Chaque fois, David se dit qu’il faut qu’il dise la vérité à sa mère ; chaque fois, il trouve mille astuces pour dissimuler son secret en attendant l’heure de l’aveu – les collègues flics, dans la combine, l’appellent à la maison en se faisant passer pour l’Armée du Salut ! – et chaque fois, bien entendu, il y renonce.
Graphiquement, le style est à mi-chemin entre le dessin réaliste – les décors, très soignés – et la caricature légère : les personnages ont les proportions de ceux de Franquin ou de Le Gall, le trait est toujours forcé. Le dessin est précis, dynamique et colle bien au rythme des épisodes. Quelques planches sont en noir et blanc et montrent une belle maîtrise de cette technique.
Les cadrages et les points de vue s’inspirent du cinéma. David Solomon a le flegme et le regard nonchalant de Robert Mitchum. Allusion discrète au révérend Powell de « La Nuit du Chasseur » ?

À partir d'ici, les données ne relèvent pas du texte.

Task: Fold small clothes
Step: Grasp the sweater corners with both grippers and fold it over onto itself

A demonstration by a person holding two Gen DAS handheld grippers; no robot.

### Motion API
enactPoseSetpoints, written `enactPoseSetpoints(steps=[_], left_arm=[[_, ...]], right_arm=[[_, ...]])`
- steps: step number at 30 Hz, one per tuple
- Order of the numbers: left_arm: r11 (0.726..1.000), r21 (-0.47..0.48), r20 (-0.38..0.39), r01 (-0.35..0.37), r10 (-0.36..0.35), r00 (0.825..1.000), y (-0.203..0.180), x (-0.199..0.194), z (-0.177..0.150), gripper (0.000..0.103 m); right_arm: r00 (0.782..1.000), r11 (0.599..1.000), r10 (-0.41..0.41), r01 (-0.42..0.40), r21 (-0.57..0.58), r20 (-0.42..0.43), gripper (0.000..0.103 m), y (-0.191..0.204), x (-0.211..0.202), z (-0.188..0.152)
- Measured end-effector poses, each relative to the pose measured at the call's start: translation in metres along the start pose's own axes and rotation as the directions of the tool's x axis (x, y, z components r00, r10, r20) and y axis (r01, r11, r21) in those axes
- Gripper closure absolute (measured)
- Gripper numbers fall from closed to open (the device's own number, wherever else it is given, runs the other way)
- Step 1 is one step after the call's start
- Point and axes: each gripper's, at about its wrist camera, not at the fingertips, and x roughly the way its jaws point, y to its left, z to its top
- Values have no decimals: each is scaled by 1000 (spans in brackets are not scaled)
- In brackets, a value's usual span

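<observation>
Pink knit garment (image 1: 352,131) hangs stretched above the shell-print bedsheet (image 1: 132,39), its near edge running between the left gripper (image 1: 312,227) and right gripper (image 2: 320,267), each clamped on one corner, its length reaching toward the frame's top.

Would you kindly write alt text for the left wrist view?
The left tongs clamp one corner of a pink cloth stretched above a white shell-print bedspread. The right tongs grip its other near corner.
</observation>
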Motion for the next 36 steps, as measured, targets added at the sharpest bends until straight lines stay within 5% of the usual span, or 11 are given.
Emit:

La série a connu deux dessinateurs. Luc Warnant a laissé le pinceau à Bruno Gazzotti au début du troisième album, dessiné en quelque sorte à quatre mains. La transition entre les deux dessins est visible, mais se fait plutôt en douceur.
La série plonge dans les bas-fonds de Big Apple et adopte l’univers et les codes du polar. Elle aborde la violence, la drogue, la corruption, le racisme, l’argent, le pouvoir, la loyauté. Même si elle broie parfois les individus, l’Amérique reste l’Amérique : impitoyable, belle, démesurée, et chacun a toujours une (petite) chance de s’en sortir. Même écorné, le mythe demeure toujours.

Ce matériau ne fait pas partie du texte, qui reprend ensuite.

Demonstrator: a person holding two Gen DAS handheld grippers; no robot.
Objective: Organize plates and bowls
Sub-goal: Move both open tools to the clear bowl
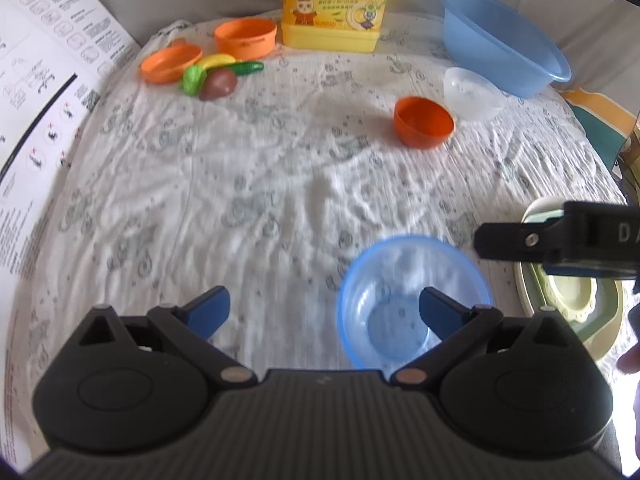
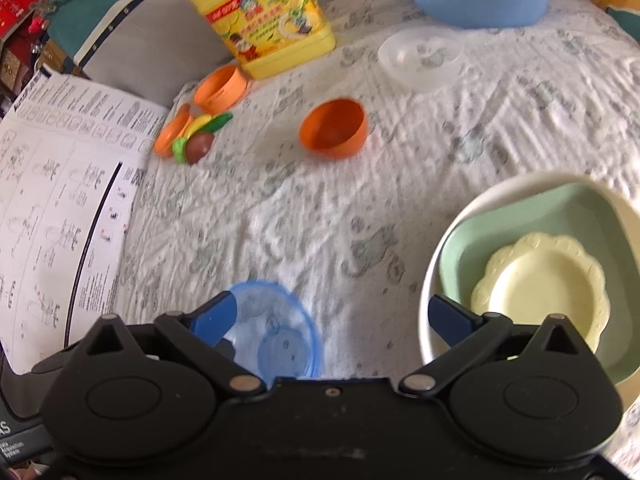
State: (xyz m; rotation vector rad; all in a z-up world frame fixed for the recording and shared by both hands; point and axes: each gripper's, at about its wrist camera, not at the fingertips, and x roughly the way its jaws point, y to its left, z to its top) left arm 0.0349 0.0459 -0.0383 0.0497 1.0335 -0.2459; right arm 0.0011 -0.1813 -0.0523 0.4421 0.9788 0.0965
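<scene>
Both grippers stand with jaws wide apart, empty: the left gripper (image 1: 324,312) has one finger over the clear blue bowl (image 1: 412,300), the right gripper (image 2: 334,318) hangs just right of that bowl. Nested plates (image 2: 532,276) lie right of it. Beyond it sit an orange bowl (image 1: 423,122), a clear bowl (image 1: 470,94) and a blue basin (image 1: 504,40).

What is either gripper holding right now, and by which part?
Nothing. The left gripper and right gripper are both open. The blue bowl sits on the cloth, not clamped.
</scene>
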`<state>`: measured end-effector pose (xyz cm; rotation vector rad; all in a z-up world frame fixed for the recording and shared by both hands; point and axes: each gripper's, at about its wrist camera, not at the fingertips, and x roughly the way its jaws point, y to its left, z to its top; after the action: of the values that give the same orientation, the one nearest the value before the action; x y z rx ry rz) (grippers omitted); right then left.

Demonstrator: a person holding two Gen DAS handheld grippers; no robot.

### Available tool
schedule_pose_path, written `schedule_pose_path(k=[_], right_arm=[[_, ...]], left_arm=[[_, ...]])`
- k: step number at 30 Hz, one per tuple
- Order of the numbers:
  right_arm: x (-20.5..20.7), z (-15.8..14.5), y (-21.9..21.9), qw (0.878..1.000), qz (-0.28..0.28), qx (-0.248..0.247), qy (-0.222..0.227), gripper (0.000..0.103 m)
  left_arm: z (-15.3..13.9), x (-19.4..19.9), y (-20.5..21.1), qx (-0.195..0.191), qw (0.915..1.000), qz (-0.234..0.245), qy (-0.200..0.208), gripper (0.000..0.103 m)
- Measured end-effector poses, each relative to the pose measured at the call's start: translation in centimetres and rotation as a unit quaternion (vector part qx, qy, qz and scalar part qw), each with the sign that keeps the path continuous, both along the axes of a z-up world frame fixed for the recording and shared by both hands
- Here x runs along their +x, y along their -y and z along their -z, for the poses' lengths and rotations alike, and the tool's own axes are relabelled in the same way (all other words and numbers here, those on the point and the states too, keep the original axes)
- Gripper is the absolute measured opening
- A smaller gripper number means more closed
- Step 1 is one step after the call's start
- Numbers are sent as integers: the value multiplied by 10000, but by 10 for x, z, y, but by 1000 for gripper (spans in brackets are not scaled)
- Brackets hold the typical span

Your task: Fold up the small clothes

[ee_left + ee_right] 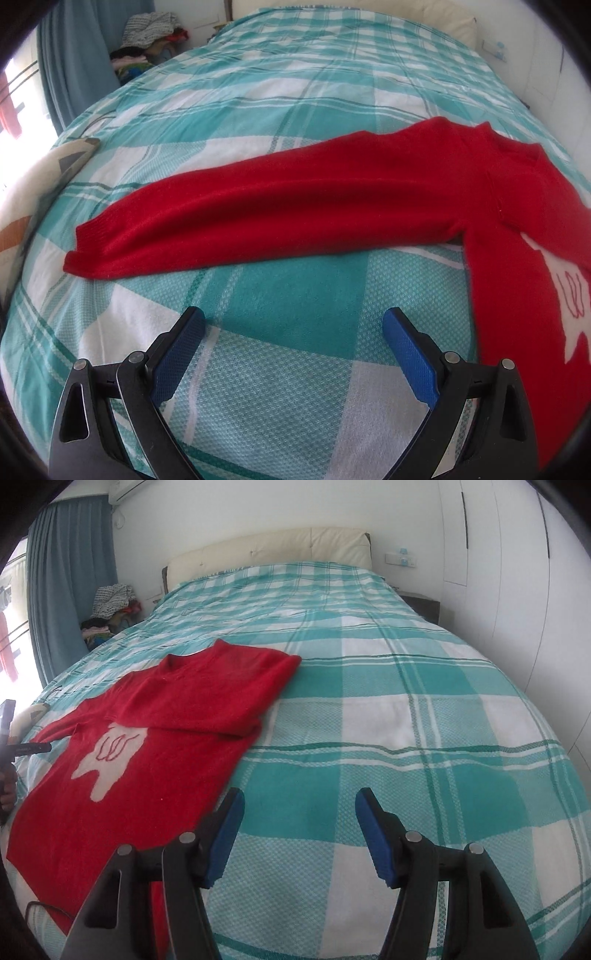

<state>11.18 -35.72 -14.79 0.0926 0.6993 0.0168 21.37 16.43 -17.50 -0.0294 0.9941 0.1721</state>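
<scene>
A small red sweater (147,746) with a white patch on its chest lies flat on the bed. In the right wrist view its right sleeve (229,686) is folded in across the chest. In the left wrist view its left sleeve (258,214) stretches straight out to the left, cuff at the far left. My left gripper (293,321) is open and empty, hovering over bare bedspread just below that sleeve. My right gripper (299,801) is open and empty, over the bedspread just right of the sweater's lower edge.
The bed has a teal and white checked bedspread (406,709) and a cream headboard (277,546). A pillow (33,192) lies at the bed's left edge. A clothes pile (147,40) sits by the blue curtain (62,583). White wardrobe doors (517,572) stand to the right.
</scene>
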Motion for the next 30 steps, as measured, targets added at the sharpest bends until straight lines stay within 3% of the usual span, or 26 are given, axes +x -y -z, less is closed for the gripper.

A l’image de David, flic intègre, mais fils lâche et dissimulateur, les personnages sont rarement tranchés. Les malfrats dissimulent une fêlure secrète, les officiers du NYPD ou du FBI révèlent les mêmes perversions que ceux qu’ils combattent.
« SODA » joue sur la dualité et les oppositions : la double-vie, le graphisme « jeune public » qui se heurte à l’univers du polar, la religion confrontée à la violence. Les couvertures, qui les mettent systématiquement en scène toutes les deux, sous un titre à connotation toujours biblique, en sont la parfaite illustration. L’humour nait habilement de ces décalages, mais il est aussi noir que le reste.

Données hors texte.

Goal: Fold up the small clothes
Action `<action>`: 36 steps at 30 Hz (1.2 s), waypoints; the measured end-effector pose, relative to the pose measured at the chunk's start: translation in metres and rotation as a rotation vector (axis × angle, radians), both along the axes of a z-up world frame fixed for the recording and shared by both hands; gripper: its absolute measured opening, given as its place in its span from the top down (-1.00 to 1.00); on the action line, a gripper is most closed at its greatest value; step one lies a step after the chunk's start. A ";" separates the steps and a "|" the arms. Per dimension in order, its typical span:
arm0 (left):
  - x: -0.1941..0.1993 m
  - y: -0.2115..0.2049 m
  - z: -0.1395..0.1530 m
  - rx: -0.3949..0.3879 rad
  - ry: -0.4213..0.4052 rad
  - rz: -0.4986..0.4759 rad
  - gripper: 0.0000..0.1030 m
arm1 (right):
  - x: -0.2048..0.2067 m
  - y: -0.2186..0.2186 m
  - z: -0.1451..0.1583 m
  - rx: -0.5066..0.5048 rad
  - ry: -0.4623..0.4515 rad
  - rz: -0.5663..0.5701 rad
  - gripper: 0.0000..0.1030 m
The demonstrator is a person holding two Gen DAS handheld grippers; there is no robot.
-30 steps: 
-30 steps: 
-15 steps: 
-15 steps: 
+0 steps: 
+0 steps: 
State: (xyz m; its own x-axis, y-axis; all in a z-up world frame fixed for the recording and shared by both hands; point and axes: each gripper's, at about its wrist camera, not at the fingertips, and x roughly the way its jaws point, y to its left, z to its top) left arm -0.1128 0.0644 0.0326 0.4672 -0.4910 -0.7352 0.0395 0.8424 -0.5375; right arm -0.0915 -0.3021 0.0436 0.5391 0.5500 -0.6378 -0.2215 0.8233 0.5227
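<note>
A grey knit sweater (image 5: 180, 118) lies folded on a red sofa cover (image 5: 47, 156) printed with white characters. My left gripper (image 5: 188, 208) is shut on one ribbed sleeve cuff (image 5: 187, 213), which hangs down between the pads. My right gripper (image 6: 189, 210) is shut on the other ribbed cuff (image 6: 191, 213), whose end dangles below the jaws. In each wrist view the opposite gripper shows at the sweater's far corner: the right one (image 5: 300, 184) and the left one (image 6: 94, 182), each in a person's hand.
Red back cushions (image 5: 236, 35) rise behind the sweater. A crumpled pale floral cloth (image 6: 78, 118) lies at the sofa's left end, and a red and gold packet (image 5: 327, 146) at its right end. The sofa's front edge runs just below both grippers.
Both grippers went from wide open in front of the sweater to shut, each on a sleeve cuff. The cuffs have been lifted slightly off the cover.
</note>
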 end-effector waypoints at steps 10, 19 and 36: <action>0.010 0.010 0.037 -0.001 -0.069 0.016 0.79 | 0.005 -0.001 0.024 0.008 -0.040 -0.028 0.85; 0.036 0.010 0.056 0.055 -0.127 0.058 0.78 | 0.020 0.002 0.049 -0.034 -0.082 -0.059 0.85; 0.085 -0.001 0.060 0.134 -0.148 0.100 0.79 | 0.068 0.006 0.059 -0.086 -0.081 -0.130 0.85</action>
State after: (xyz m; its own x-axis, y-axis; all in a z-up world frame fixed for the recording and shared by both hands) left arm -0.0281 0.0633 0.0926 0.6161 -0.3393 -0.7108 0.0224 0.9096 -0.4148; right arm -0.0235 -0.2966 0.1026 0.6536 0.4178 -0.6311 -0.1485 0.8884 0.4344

De façon récurrente, « SODA » pose enfin cette question : dans tout homme d’église, n’y a-t-il pas un flic qui sommeille ?
Une mention spéciale pour les quatre albums suivants :
  • « Lettres à Satan » (T. 2), réflexion un rien macabre sur la création littéraire ;
  • « Dieu est mort ce soir » (T. 4), métaphore sur la circulation de l’argent et sur ce qu’il transporte, et un bel exemple de l’utilisation des plongées et contre-plongées ;
  • « Confessions express » (T. 6) : Soda emmène sa mère à l’hôpital pour une série d’examens cardiaques (il doit être avec elle à la fin de chacun d’entre eux), tout en cherchant à déjouer un attentat pendant le marathon de New York. Une enquête au pas de course...
  •  « Lève-toi et meurs » (T. 7), noir, très très noir.
Reste une énigme : il manque à Soda l’auriculaire et l’annulaire de la main gauche. Nul ne sait pourquoi. Pour ne pas se marier ?
Bonne lecture.
Computurellement vôtre.
« SODA », par Ph. Tome et L. Warnant (tomes 1 et 2), puis B. Gazzotti, 12 albums aux éditions Dupuis, collection Repérages.